WHAT IS EXPECTED:
How many separate lines of the data contain "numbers"? Give the count and nothing else.
[SOURCE MATERIAL Boundary: Start]
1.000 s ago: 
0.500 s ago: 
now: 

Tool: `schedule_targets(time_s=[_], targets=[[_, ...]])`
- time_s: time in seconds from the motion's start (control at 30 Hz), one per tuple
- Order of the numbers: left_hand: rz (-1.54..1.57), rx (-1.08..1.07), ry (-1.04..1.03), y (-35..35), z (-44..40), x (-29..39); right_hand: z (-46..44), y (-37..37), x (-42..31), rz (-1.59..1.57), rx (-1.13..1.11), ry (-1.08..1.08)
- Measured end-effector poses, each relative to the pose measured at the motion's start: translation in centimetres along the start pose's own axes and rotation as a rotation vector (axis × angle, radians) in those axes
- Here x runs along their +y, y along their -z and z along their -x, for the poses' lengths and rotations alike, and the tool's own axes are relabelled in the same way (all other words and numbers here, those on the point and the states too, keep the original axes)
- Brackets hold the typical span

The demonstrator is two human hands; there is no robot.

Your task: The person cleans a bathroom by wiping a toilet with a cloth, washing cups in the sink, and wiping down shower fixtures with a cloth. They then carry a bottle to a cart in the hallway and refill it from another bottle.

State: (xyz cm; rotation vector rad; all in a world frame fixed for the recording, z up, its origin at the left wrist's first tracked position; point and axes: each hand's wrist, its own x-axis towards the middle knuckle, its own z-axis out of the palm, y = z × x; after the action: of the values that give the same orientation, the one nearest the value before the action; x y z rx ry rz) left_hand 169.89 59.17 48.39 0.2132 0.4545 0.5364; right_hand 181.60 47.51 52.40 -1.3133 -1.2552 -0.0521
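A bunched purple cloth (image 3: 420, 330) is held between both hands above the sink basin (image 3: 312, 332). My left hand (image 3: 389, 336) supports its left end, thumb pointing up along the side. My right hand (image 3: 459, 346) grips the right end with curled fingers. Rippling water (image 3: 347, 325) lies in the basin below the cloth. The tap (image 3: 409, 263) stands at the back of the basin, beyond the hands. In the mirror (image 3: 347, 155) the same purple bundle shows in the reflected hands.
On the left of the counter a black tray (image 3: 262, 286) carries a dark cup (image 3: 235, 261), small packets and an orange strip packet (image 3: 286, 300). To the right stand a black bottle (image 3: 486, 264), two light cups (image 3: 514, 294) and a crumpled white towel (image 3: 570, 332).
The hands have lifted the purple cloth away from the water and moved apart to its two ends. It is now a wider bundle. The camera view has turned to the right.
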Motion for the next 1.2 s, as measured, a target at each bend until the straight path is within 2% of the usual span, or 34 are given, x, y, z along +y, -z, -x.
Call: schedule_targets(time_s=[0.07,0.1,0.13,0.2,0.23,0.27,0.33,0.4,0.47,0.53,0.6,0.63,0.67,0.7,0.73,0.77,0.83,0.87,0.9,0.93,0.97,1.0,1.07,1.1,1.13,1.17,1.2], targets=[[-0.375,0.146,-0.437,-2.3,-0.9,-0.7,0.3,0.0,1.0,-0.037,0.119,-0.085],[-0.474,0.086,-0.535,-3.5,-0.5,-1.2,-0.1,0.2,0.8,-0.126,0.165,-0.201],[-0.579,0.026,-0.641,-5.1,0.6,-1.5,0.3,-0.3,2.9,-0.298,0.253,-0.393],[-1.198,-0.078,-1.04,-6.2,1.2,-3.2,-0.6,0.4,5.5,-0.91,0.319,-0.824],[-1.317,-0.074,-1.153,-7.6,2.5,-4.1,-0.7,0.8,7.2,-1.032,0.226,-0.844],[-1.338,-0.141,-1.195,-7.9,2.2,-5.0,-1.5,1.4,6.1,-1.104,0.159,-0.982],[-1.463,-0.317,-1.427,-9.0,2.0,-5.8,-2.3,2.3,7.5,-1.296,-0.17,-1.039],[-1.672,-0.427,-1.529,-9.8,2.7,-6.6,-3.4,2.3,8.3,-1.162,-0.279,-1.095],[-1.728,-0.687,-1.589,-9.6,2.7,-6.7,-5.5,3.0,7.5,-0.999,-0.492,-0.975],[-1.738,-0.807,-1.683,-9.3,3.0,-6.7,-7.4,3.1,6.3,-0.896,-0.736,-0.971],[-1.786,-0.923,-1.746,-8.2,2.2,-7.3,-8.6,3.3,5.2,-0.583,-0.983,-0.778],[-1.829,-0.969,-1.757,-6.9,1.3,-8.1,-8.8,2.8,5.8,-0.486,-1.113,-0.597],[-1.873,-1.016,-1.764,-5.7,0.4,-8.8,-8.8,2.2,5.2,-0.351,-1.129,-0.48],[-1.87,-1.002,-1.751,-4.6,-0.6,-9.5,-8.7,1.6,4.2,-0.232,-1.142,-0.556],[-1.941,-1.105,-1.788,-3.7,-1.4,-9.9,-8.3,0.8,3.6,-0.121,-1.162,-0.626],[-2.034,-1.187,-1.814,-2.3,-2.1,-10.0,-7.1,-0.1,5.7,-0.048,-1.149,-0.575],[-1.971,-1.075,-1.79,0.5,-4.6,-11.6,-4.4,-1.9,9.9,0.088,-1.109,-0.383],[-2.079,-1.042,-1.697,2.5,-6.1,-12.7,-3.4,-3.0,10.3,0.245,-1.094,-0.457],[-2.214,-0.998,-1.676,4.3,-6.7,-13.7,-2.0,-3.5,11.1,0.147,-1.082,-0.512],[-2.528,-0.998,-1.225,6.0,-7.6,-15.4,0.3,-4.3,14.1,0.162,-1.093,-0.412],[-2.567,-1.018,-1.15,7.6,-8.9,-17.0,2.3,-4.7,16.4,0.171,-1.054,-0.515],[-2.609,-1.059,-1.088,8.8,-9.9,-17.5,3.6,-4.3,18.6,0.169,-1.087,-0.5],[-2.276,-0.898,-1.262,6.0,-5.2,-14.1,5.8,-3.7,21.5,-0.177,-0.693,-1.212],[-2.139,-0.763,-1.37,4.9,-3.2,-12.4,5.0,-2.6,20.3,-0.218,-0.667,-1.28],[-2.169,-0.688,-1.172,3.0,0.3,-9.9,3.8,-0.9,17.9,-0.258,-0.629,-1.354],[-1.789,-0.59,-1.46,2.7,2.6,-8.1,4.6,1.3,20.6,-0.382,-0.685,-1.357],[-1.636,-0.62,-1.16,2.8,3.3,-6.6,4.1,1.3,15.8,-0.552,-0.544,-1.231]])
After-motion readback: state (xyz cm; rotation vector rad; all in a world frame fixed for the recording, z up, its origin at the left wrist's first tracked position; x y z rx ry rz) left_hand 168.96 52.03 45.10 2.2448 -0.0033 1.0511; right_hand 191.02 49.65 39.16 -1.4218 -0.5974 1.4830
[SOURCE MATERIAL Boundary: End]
RESULT:
2